Conventional synthetic packaging materials, predominantly non-biodegradable polymers, fail to effectively address food spoilage while contributing to environmental pollution. To overcome these limitations, active packaging materials have emerged as a promising strategy for extending shelf life and maintaining the quality of consumables. Electrospinning, a cost-effective and versatile technique for producing nonwoven polymer fibers, in the micro-to-nanometric range, enables the incorporation of functional agents such as lignin nanoparticles, known for their antioxidant, antimicrobial, and UV-blocking properties. By utilizing a self-developed three-dimensional electrospinning system, highly uniform polyvinyl alcohol mats with homogeneously dispersed lignin nanoparticles were fabricated, enhancing the potential of electrospun bio-based materials to reduce food spoilage, offering a viable alternative to conventional packaging.

Aiming to increase the scarce information available on the kinetics of cellulose dissolution, we have applied an image-assisted technique based on the luminance evolution as cellulose dissolves to study this process under different experimental conditions. This protocol was validated via direct determination of the cellulose dissolved. In all cases datapoints were linearly fitted assuming a pseudo-zero order reaction which facilitates the comparison between datasets.

Lignin is a natural biopolymer found in the cell walls of plants. Kraft lignin, in particular, is a widely available by-product of the paper industry, to which we aim to add value due to its potential as a renewable resource. In this research line, we produce Kraft lignin nanoparticles using the antisolvent method and incorporate them into biodegradable polyvinyl alcohol (PVA) films. The goal is to enhance antioxidant activity, UV absorption, and hydrophobicity, creating functional materials for active packaging and industrial applications.

Separation technologies are key for the chemical processing of the massive amount of polycotton waste generated worldwide. The distinct chemical nature of cellulose and polyethylene terephthalate (PET) guides the design of fractionation strategies to obtain two valuable monomaterial streams. The optimal fractionation process is, in our view, highly context dependent what conveys to seek a variety of alternatives seeking for chemical processes driven by the ulterior up-cycling of the monomaterial streams. On the PET side, alkaline depolymerization yields monomers for the synthesis of recycled polyester, while cellulose remains as fiber-grade feedstock. Alternatively, we investigate pathways that chemically transform the cellulose fraction into spinnable mixtures or fermentable sugars for further valorisation. This research supports the development of chemical routes for the recycling of mixed textile waste.

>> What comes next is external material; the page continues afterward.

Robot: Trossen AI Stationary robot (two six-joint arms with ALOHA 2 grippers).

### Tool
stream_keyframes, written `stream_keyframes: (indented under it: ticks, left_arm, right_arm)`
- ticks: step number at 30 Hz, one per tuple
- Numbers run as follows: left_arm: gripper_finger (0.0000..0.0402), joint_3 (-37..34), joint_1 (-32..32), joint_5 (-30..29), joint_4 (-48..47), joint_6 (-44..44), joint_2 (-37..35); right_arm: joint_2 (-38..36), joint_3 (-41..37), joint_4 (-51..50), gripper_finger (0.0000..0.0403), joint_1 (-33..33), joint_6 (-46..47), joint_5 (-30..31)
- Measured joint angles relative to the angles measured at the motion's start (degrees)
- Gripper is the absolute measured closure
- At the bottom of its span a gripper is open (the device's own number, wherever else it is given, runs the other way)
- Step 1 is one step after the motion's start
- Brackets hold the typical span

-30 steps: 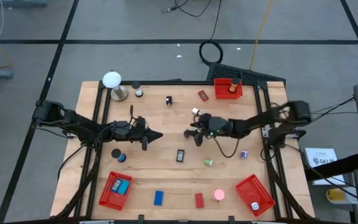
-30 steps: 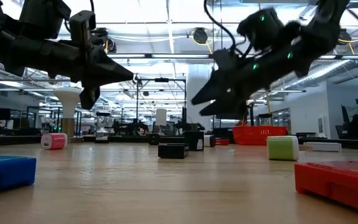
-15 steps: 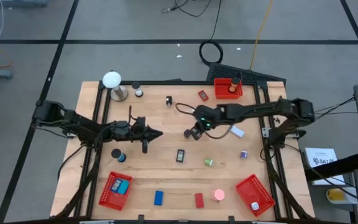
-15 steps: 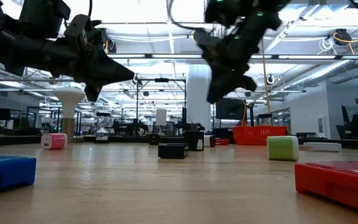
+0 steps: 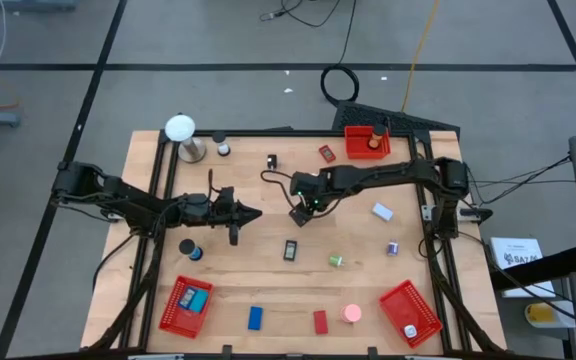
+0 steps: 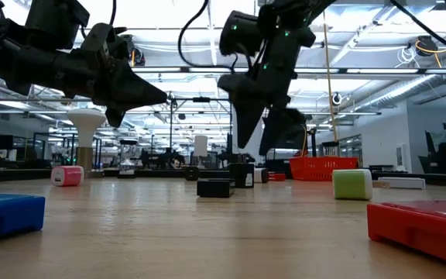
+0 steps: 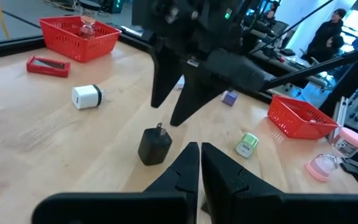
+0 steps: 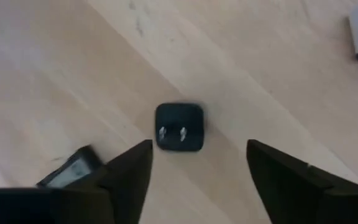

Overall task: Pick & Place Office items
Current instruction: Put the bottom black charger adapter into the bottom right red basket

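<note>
Office items: small pieces scattered over the wooden worktop (image 5: 268,290), most lying well apart from one another.
Black plug cube (image 8: 179,127): one, two metal prongs facing up, on bare wood near the worktop's middle, directly under the right claw.
White plug adapter (image 7: 86,96): one, lying beyond the black cube in the left wrist view.
Blue blocks: one flat blue block (image 5: 255,318) near the front edge; another blue piece lies inside the front-left basket.
Red blocks: two, a red block (image 5: 320,321) near the front edge and a red flat piece (image 5: 326,153) near the back.
Pink round piece (image 5: 352,313): one, beside the front red block.
Green roll (image 5: 335,261): one, right of centre.
Red mesh baskets (image 5: 186,305): three, at the front left, front right and back right.
Right claw (image 5: 299,214): pointing down above the black cube, fingers spread wide, holding nothing.
Left claw (image 5: 252,214): hanging left of centre, fingers pressed together, empty.
Open room: bare wood between the two claws and around the cube.
</note>
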Motion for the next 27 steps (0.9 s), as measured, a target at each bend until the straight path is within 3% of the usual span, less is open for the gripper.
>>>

A successful initial setup was built using a syringe pump, positioned above a water bath, which served as the propulsion system for the cellulose solution. While the extrusion capacity of the pump covers a broad range of linear forces, these values were proved insufficient for processing high concentrations of cellulose. To address this limitation, a new propulsion system was designed and fabricated. This updated setup features a stepper motor driving a piston within a stainless-steel body, generating a constant material flow through the nozzle. It also supports the use of commercial single-hole nozzles with various diameters. With this enhancement, the system is now capable of extruding highly concentrated polymeric solutions under mild conditions.